State Attorney General Greg Abbott issued a response on November 25 to a motion filed by the plaintiffs in the Texas equal marriage case asking Judge Orlando L. Garcia to lift the stay he imposed in February after finding the state’s ban on same-sex marriage unconstitutional.
The motion was filed on November 24 by attorneys from Akin Gump on behalf of Mark Phariss and his partner Vic Holmes of Plano, and Cleopatra DeLeon and Nicole Dimetman from Austin.
In his response, Abbot writes:
The plaintiffs’ unfounded challenge to this Court’s decision to stay the execution of the preliminary injunction should be denied for several reasons. The plaintiffs’ motion is untimely, coming nine months after the Court’s unopposed stay and at the cusp of expedited oral arguments in the Fifth Circuit. The motion is also out of order, since the Court stayed the entire case pending appeal and the plaintiffs have not sought to reopen the case. The plaintiffs requested relief is also jurisdictionally barred because it would interfere with the Fifth Circuit’s appellate jurisdiction and it would alter the status quo while the case is on appeal.

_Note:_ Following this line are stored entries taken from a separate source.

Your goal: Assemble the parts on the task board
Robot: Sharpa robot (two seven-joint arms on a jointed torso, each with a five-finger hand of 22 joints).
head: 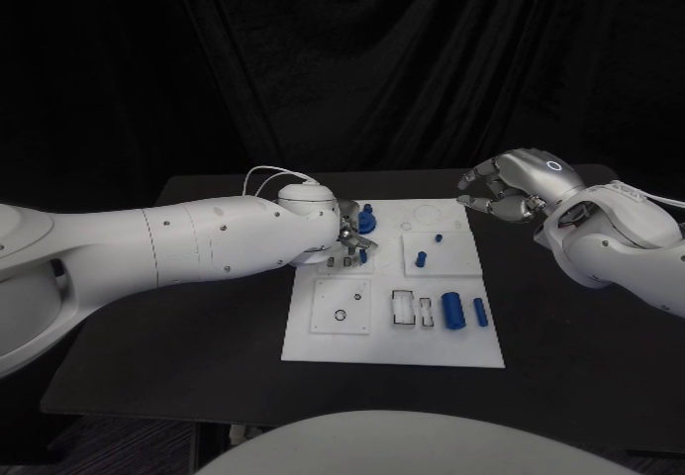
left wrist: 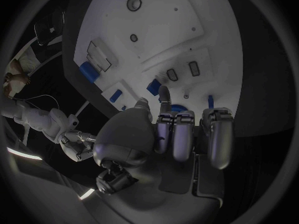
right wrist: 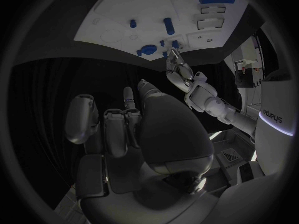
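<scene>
The left hand (head: 348, 240) is hovering over the far left corner of the task board (head: 326, 338), fingers curled, holding nothing I can make out, just beside a blue part (head: 367, 218). The right hand (head: 503, 190) is hanging curled and empty past the far right corner. The parts are looking light, rigid and slick; pinching their sides should suit.

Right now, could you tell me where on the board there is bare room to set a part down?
The board's near strip along the front edge is bare, as is its far right corner beyond the small peg. It is crowded by the left hand at the far left, and around the big cylinder and slots.
</scene>
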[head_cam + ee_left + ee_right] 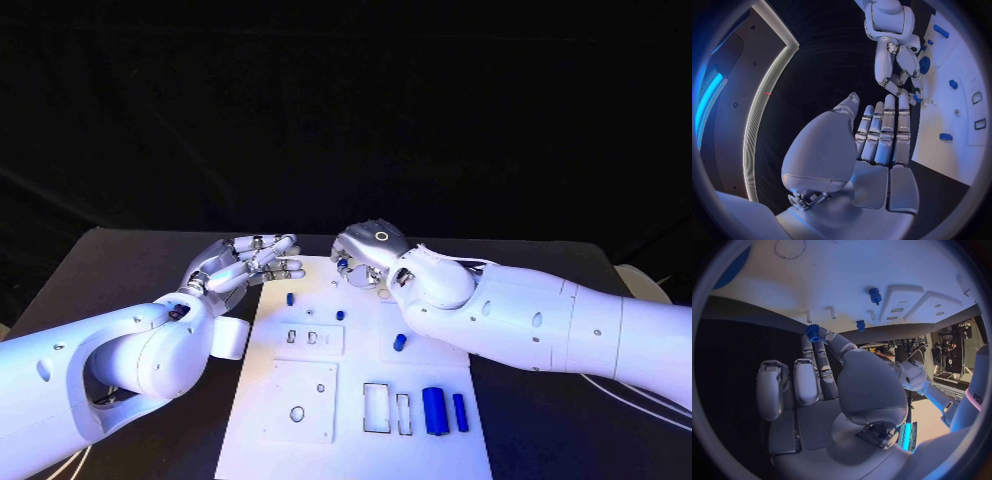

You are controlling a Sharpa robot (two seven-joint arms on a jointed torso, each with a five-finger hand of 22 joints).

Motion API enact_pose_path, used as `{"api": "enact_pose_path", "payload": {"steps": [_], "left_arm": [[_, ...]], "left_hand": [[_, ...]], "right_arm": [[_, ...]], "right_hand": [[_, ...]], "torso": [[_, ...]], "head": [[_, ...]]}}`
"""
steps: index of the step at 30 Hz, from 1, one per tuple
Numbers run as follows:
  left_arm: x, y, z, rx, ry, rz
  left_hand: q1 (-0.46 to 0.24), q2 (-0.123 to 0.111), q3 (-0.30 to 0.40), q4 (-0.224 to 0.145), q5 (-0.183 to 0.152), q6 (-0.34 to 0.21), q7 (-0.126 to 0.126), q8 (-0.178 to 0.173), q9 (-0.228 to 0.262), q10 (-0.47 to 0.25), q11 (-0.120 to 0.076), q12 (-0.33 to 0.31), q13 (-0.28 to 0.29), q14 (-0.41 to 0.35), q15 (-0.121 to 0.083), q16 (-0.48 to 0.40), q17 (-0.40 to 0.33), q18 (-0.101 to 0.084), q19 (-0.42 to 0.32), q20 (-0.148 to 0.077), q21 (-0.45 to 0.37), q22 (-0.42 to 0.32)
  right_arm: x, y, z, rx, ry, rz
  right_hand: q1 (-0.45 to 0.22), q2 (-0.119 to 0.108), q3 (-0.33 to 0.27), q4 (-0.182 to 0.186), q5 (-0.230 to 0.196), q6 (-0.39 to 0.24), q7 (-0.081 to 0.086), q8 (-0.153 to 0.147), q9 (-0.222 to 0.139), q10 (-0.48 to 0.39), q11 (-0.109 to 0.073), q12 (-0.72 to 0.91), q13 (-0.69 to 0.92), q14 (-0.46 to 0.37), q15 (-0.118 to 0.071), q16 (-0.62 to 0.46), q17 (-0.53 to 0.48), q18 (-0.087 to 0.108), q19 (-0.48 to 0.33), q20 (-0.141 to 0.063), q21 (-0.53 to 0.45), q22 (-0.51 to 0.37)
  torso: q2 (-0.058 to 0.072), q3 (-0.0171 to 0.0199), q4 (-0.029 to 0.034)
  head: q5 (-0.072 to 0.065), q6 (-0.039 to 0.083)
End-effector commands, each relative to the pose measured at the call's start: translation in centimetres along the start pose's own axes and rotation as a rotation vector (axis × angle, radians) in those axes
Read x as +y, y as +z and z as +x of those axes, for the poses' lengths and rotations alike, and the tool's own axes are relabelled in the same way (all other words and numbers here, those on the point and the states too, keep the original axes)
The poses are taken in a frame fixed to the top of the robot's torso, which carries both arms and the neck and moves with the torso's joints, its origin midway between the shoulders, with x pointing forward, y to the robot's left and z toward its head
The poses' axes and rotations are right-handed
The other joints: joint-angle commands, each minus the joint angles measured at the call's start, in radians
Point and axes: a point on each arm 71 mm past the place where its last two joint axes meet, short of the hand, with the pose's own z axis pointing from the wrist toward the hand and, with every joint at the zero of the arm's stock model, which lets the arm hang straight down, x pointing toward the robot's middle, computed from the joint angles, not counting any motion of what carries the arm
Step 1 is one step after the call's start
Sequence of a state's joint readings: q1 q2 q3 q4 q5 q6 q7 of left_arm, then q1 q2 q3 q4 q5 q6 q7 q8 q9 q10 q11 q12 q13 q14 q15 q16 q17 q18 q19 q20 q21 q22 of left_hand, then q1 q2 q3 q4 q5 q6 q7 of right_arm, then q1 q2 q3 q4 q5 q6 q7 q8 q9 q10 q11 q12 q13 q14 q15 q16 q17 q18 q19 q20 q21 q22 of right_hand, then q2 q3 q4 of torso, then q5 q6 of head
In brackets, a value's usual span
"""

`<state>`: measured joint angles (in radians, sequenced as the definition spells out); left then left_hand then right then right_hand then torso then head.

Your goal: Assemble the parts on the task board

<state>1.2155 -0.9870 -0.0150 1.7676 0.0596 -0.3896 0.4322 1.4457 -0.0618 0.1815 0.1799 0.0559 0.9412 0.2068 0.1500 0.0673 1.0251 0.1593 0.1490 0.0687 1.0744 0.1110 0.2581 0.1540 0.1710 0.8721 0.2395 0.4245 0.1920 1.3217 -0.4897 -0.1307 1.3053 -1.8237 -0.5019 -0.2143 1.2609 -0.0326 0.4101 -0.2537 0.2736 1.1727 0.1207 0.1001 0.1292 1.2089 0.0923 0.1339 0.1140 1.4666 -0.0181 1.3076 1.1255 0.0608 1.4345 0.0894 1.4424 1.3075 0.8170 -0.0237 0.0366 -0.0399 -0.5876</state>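
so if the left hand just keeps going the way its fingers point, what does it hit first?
Most likely the right hand. In the left wrist view, the left hand has flat, empty fingers aimed at the right hand's fingertips, which pinch a small blue part over the task board far edge. Depth between them is unclear.

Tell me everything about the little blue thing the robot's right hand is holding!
The small blue gear has a toothed rim and looks like plastic. The right hand pinches it at its fingertips, just off the far edge of the white task board, above the black table. The left hand is beside it, not touching.
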Motion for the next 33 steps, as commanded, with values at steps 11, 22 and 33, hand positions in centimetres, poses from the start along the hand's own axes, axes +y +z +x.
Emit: {"api": "enact_pose_path", "payload": {"steps": [11,22,33], "left_arm": [[-0.4,0.0,0.6,0.032,-0.005,0.017],[-0.7,0.0,0.7,0.035,-0.004,0.021],[-0.8,0.0,0.6,0.034,-0.002,0.023]], "left_hand": [[0.002,0.007,-0.002,-0.006,-0.002,-0.001,0.005,-0.003,-0.001,-0.002,0.002,-0.006,-0.002,-0.004,0.004,-0.003,0.002,0.01,-0.007,-0.001,0.003,-0.001],[0.002,0.007,-0.002,-0.006,-0.002,-0.001,0.005,-0.003,-0.001,-0.002,0.002,-0.006,-0.002,-0.004,0.004,-0.003,0.002,0.01,-0.007,-0.001,0.003,-0.001],[0.002,0.007,-0.002,-0.006,-0.002,-0.001,0.005,-0.003,-0.001,-0.002,0.002,-0.006,-0.002,-0.004,0.004,-0.003,0.002,0.01,-0.007,-0.001,0.003,-0.001]], "right_arm": [[0.0,0.4,0.3,0.001,-0.016,-0.013],[0.0,0.6,1.0,0.021,-0.017,-0.008],[-0.4,0.6,1.2,0.03,-0.023,0.002]], "right_hand": [[0.004,-0.002,0.005,0.001,0.004,0.005,0.004,0.003,0.001,0.04,-0.037,0.001,0.017,0.034,-0.004,0.007,0.001,-0.014,0.007,-0.003,0.006,0.069],[0.002,-0.003,0.006,0.004,0.004,0.005,0.005,0.003,0.002,0.04,-0.036,0.0,0.017,0.033,-0.004,0.006,0.0,-0.014,0.006,-0.003,0.005,0.068],[-0.006,-0.01,0.01,0.01,-0.001,-0.001,0.005,-0.002,0.003,0.033,-0.035,-0.007,0.017,0.031,-0.002,0.004,-0.007,-0.012,0.0,-0.002,0.001,0.062]], "torso": [[0.006,-0.0007,0.0011],[0.011,0.0,0.0035],[0.016,-0.0003,0.0053]], "head": [[0.003,0.001],[0.007,-0.003],[0.007,-0.003]]}}
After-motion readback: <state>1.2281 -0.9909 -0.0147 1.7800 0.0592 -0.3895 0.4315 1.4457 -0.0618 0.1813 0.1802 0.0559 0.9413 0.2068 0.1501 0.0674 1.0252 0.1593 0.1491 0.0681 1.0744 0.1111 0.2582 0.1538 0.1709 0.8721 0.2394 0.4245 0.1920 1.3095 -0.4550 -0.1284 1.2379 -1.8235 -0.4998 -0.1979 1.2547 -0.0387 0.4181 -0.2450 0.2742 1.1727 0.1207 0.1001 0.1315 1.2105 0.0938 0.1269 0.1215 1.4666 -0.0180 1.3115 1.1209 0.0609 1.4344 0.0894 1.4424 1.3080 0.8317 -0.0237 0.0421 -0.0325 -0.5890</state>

The impropriety of the plaintiffs’ motion is matched by the weakness of their substantive arguments. The sole purported basis for their request — the Supreme Court’s denial of certiorari in other same-sex marriage cases — has no constitutional significance, as they admit, and it actually cuts against their argument for lifting the stay. Furthermore, the plaintiffs’ alleged harms are speculative or have already been considered by the Court.
The couples filed their original federal lawsuit challenging the state’s marriage ban on October 28, 2013 in San Antonio. On November 22 of that year, the they sought a preliminary injunction to bar Texas from enforcing the ban. Their case went to court on February 11 of this year.
Two weeks after the hearing, Judge Garcia declared Texas’ ban on same-sex marriage unconstitutional. Garcia issued a stay which has been in effect while the state prepares its appeal to the US Court of Appeals for the Fifth Circuit in New Orleans, where it will be heard in January.
“The judge could decide something very soon,” Neel Lane of Akin Gump told Towleroad.com. “I think there’s a good chance he’ll lift the stay.”
Daniel Williams, a legislative specialist and field organizer for Equality Texas, told Out in SA that if Judge Garcia lifts the stay there is still another hurdle for couples who would want to marry right away.
“If a marriage window opens up there will be a 72 hour waiting period between obtaining the license and getting married unless it is waived by a judge from family court, the state supreme court, the court of criminal appeals, a county judge or a state appeals court judge.”
Update: (4:49 p.m. Nov. 26, 2014) The plaintiffs filed a reply to Attorney General Abbot’s response late in the day.